Supplied information: Begin
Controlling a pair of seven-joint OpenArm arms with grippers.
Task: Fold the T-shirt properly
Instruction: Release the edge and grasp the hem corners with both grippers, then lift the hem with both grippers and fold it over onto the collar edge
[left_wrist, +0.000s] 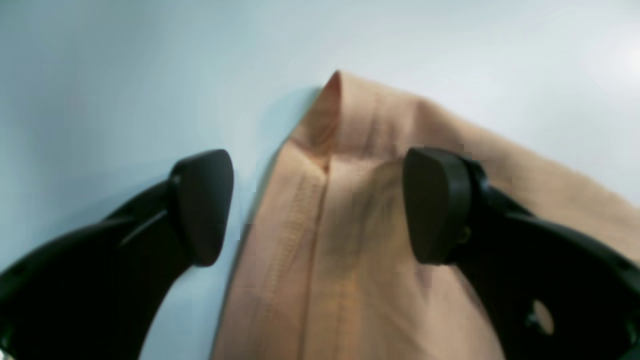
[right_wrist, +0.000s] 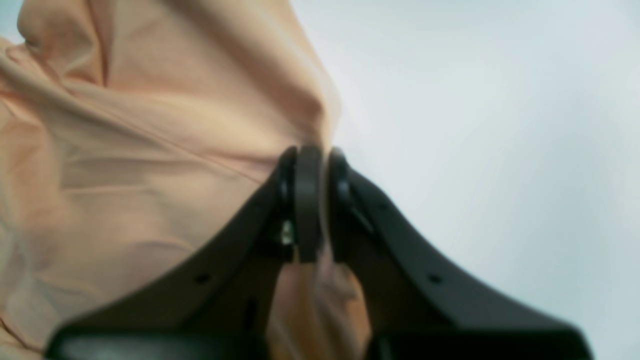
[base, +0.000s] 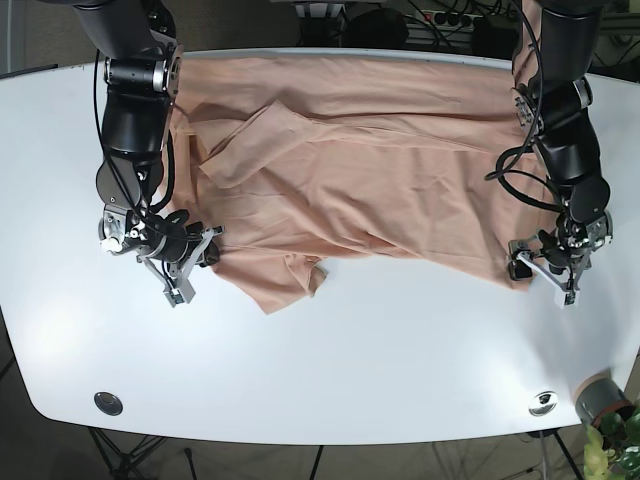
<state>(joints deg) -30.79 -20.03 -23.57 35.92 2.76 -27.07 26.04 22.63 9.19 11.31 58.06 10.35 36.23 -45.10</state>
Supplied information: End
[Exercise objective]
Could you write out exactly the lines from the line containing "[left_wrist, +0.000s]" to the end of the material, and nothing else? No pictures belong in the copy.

[Answer box]
[left_wrist, +0.000s] 
[right_wrist, +0.000s] 
[base, +0.000s] 
<state>(joints deg) -30.79 -20.03 -23.57 35.92 2.76 -27.07 26.04 22.63 9.19 11.31 58.06 10.35 36.23 -45.10</state>

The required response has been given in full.